There are enormous economic forces that push for standardization. For example, your keyboard is likely connected via USB. USB isn't a government standard. Neither is Standard C. And endless other things that the market standardized. Even 2*4 lumber is standardized. Gasoline is standardized. And so on.
Ever since the iPhone, USB stopped being an actual standard to connect accessories to computers, until it became a (EU) government standard.
It is actually a great example to the opposite. The history of USB as a connector is of a direct consequence of the IBM PC, itself a standard. The only reason USB became a widespread standard is that there was a widespread standard computer and, as we see today with many other forms of computers, that is largely an accident : smartphones do not have a widespread standard, neither do gaming consoles, etc...
I never claimed as much. The IBM PC was a short-lived accidental scandal that IBM didn't fully intend, but couldn't stop when they failed to sue clean-room BIOSes out of existence. Only because of this was USB possible, and even then only for 10 years before it stopped being really universal, until the EU stepped in.
And yet somehow those incompatible telephone systems, rail systems, power systems, and everything else all came into existence.
USB is widely highlighted as an unusual success. But Apple has notably created their own incompatible connectors, and made money that way, which is why Europe is busy forcing a charging standard.
Gasoline is very obviously government regulated. 2 by 4s are only sort of standardized.
> Gasoline is very obviously government regulated.
The chemical makeup of it? The government banned tetra ethyl lead in it, and mandated some ethanol in it, but the rest is various mixes made by the gas companies.
> 2 by 4s are only sort of standardized.
I've bought 2 by 4s for most of my life. They're a standard size.
> The chemical makeup of it? The government banned tetra ethyl lead in it, and mandated some ethanol in it, but the rest is various mixes made by the gas companies.
There's a mil-spec gasoline that has to contain exact proportions of specific alkanes and ethanol to very tight tolerances, that could be taken as the golden standard gasoline.
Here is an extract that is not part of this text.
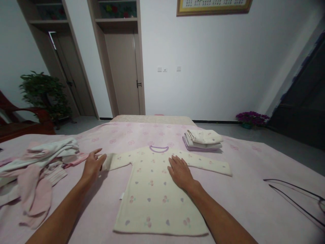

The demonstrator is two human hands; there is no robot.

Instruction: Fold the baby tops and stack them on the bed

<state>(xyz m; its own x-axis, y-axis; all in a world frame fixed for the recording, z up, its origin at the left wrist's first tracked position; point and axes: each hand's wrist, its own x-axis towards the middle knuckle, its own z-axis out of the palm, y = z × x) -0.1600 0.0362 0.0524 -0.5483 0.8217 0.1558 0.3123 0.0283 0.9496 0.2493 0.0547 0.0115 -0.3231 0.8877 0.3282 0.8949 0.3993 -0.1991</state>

Let's say it costs $1000 to bring fiber to each household in a given network build. The take up rate might be 35%. That is 35% of connected households become customers. Well that customer has to recoupe $3000 to pay for that build.
Now imagine there are 2 last mile networks. The take up rate hasn't changed. If they cost the same then each customer has to recoup $6000.
Network overbuilds make absolutely no sense.
Government programs don't fail per se. They're designed to fail by underfunding them or adding layers of administration (eg state block grants to replace direct Federal funding) and then that failure is used to justify more cuts. It's called starving the beast [1].
> Regulators work hard to ensure there is no broadband competition.
Regulators can be the tool to stifle competition. The driver though is inherent in business needs. Competition is the biggest cost to any business, so there will always be a drive to reduce the competition to as close to zero as possible. It's inherent in how businesses operate.
Actually, it is. When telephone systems were invented, lots of telephone companies sprang up and ran wires everywhere. The barrier to this happening with broadband is regulation. Regulators work hard to ensure there is no broadband competition.
> it seems like a ton of people see the problems created by capitalism and decide the solution is even more capitalism.
I find that rather funny, as most people see the solution to failed government programs is expanding those programs. Anyone who wants to cut back such failures cannot get elected.